Je réalise que je n’ai pas pensé à la bibliothécaire, nous nous entendions pourtant très bien, il est urgent d’attendre, ce serait idiot de commencer quelque chose pour la planter là. Je ne suis pas content de moi, cette façon de penser me choque, on n’est pas dans l’amour courtois.

Il est difficile d’isoler le phénomène qui me stresse le plus dans cette gestion du quotidien. Je peux toutefois vous indiquer qu’en fin de service le moment où nous faisons les comptes est un moment de grande tension. Quand, après nos décomptes, le chiffre d’affaires est mauvais, nous osons à peine relever la tête et nous regarder. Nous sommes conscients qu’il faut à tout prix que nous parvenions à dégager chaque soir, de quoi acheter les produits pour pouvoir préparer les repas du lendemain, sinon, autant glisser tout de suite la clé sous le paillasson.

Les soirs où ce seuil n’est pas atteint, An sort son alcool de riz, et il m’est arrivé certains jours de rester dormir sur la banquette de molesquine car je ne me sentais pas capable de retrouver le chemin pour rentrer chez moi.

J’ai beaucoup de copains qui me disent - tu fais la cuisine, c’est sympa, moi aussi j’aime ça, je cuisine le samedi soir ou le dimanche midi, un vrai plaisir.

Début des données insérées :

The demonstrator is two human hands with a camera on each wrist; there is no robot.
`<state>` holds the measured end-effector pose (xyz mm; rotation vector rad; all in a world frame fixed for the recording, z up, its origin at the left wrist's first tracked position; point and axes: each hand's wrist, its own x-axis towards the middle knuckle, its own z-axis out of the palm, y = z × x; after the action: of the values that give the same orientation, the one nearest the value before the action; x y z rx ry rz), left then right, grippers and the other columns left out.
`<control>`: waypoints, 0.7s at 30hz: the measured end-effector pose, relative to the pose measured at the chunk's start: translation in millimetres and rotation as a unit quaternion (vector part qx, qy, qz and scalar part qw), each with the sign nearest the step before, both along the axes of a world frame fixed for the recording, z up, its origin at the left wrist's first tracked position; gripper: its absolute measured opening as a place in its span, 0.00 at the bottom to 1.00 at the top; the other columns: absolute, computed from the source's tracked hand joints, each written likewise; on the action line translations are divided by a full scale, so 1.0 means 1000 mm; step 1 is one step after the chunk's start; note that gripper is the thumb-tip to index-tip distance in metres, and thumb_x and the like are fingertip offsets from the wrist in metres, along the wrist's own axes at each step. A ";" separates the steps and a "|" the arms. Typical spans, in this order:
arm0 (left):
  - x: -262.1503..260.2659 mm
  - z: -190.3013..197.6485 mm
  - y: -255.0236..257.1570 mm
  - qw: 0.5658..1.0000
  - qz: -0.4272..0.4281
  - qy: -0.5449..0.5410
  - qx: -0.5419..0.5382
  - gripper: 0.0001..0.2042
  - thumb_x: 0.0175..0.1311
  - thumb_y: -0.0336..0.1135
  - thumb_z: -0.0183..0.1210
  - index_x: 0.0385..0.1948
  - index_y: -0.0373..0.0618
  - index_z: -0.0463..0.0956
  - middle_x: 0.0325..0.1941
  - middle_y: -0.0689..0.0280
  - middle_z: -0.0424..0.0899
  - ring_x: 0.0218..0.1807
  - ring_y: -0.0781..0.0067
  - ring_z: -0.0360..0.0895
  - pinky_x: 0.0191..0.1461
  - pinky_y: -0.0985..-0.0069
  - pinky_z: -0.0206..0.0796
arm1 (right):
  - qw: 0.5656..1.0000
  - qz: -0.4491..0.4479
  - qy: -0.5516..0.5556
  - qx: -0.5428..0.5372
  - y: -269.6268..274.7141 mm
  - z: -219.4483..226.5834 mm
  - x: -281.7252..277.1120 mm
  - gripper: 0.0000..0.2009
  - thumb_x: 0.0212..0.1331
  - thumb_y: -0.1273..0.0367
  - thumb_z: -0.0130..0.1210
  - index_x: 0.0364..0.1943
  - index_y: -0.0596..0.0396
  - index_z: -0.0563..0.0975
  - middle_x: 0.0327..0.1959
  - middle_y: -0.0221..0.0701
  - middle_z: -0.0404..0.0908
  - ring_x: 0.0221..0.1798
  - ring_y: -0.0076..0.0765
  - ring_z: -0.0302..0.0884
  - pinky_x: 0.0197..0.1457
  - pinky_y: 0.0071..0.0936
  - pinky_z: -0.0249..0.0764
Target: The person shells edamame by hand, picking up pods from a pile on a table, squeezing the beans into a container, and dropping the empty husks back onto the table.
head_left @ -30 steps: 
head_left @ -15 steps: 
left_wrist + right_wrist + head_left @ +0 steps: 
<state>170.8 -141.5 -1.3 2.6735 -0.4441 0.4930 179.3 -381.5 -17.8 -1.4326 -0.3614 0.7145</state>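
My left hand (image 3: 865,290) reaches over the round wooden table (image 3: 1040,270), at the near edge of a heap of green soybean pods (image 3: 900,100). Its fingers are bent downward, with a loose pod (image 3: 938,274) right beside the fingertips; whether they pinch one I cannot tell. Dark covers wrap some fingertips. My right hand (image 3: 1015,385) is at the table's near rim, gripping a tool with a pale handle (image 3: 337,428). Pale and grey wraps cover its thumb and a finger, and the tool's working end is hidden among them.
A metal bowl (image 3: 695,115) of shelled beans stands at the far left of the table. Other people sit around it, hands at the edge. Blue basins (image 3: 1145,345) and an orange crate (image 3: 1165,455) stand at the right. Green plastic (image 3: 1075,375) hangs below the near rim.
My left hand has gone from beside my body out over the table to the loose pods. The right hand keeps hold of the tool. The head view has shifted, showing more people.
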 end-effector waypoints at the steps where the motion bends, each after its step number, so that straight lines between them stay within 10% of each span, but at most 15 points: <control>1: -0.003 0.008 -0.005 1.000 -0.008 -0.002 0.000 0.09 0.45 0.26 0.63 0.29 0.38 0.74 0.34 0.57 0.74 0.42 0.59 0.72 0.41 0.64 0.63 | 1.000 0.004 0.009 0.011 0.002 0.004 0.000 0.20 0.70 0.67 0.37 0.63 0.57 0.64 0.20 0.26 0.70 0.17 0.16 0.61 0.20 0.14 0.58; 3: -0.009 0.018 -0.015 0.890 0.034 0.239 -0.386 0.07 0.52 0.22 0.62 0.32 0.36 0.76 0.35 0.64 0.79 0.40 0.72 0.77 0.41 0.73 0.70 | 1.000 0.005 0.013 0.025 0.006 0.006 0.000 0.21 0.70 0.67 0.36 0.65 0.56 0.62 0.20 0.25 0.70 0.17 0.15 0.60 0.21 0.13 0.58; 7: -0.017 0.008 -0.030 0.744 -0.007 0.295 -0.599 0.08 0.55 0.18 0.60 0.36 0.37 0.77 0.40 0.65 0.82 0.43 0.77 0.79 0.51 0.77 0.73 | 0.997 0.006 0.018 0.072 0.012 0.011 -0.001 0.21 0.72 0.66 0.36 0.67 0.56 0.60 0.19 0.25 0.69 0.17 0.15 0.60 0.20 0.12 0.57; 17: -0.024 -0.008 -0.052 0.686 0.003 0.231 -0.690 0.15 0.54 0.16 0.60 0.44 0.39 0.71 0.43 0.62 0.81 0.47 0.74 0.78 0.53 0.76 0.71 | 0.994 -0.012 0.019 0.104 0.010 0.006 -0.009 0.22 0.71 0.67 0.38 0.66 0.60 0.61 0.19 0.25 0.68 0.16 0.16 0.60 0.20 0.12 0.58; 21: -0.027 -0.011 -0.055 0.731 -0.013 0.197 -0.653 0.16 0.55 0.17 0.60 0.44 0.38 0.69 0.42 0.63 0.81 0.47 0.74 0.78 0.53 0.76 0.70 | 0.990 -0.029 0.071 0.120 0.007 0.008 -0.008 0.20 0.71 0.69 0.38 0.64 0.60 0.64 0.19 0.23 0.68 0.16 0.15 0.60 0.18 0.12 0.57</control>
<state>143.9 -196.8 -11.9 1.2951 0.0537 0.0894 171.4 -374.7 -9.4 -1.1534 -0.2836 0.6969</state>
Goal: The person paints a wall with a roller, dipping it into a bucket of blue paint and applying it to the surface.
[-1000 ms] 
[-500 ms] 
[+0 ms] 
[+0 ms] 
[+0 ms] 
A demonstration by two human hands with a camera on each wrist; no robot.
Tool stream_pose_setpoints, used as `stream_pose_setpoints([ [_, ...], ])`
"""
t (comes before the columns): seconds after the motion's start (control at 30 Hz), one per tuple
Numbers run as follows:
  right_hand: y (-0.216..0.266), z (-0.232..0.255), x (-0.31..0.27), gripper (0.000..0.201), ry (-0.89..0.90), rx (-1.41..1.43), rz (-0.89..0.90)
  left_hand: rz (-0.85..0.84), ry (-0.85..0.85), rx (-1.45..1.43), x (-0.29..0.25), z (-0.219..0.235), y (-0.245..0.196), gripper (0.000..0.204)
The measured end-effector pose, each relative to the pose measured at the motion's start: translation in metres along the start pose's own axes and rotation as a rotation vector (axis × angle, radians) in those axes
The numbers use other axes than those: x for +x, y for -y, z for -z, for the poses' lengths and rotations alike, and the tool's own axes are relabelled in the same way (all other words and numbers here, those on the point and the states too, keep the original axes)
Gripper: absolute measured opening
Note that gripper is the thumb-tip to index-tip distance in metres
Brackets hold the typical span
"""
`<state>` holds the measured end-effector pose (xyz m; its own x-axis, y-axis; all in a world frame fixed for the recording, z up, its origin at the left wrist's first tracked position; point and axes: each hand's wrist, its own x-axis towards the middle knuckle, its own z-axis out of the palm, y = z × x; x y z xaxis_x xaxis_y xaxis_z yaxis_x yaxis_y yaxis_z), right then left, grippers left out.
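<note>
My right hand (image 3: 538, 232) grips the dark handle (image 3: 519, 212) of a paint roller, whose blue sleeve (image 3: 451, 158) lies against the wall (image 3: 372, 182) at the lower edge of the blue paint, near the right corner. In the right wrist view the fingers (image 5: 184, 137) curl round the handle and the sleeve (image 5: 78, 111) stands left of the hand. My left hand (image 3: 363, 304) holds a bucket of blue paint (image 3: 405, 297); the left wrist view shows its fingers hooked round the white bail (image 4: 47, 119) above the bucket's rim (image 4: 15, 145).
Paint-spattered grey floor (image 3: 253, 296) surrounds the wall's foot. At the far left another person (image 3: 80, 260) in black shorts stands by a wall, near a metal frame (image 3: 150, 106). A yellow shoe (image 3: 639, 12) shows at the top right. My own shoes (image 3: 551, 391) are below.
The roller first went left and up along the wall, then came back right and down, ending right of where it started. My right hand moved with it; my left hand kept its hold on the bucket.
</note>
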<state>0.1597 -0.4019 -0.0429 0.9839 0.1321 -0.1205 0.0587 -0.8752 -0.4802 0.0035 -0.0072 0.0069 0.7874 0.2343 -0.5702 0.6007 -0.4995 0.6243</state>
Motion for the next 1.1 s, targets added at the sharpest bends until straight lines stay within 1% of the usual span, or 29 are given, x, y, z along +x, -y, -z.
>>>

Je veux bien les croire, une fois, comme cela en passant, c’est un divertissement agréable, mais s’y coller un jour sur deux, midi et soir ça vous met une charge importante sur les épaules et de grosses responsabilités. Changer les recettes traditionnelles pour renouveler notre carte, facile en apparence, mais faut-il encore que le plat plaise, soit choisi par les clients, donc se vende bien, que son prix soit calculé au plus juste, et surtout qu’il soit bon.

Nous avions beau retourner le problème par tous les bouts nous avions l’impression d’être perdus dans un labyrinthe.

Ce matin-là An a attendu que j’arrive pour que nous déjeunions ensemble. Elle a l’air grave et à posé près d’elle le cahier de compte. Elle attend que nous ayons bu le thé traditionnel qui clôture cette séquence pour m’annoncer qu’elle veut me parler finances.

Elle va chercher ses lunettes, ouvre gravement le cahier d’où s’échappe une grappe de feuilles couvertes de sa petite écriture, si fine qu’elle est à peine visible pour les non-initiés.

-       Voilà j’ai établi un budget-type de ce qu’il nous faudrait pour fonctionner correctement. Les charges de structure, le loyer et les impôts et taxes, sans oublier les charges sociales. J’ai ajouté la charge d’un emprunt d’investissement pour renouveler le matériel et remettre les locaux aux normes et leur redonner un peu de caractère.

-       Jusque-là pas de question ?

Bien sûre que si, mais je préfère attendre la fin de son exposé pour lui demander des explications et lui exposer mes remarques. Son travail est si précis que je l’écoute avec beaucoup d’attention.

-       Je poursuis ? j’ai établi un prévisionnel des salaires qu’il faudrait dégager pour nous verser à chacun le salaire minimum, c’est pas un salaire mirobolant mais ce serait mieux qu’aujourd’hui. Ah oui, j’ai compté un salaire de plongeur en plus pour pourvoir à ton remplaçant à la plonge, Sara ne peut pas être de service tous les jours.

-       Et alors, ça nous donne quoi ?

 

-       Tu sais j’ai bien réfléchi, en me lançant dans ce travail je me suis dit, c’est quitte ou double, on arrête là où on abandonne, on ne peut en aucun cas continuer comme ça.  Dans cette angoisse quotidienne du lendemain, il faut décider de manière énergique le faire vite.

Je m’étais trompé, le boss c’est elle, moi qui flottais comme un ectoplasme, il va falloir que je me positionne. Déjà de savoir que quelqu’un tient la barre me rassure pour le reste je vais me débrouiller.

Je réalise qu’elle n’a pas répondu à ma question, je la regarde elle sourit et me dit en secouant la tête.

-       Si tu veux savoir ça fait trop si tu es pessimiste, et ça fait beaucoup si tu es optimiste. Sur quoi elle éclate de son petit rire cristallin en secouant la tête.

En termes de comptabilité c’est un peu flou ! en terme de folie c’est très précis ! il reste à en parler avec Sara pour la plonge, je pense avoir mon idée.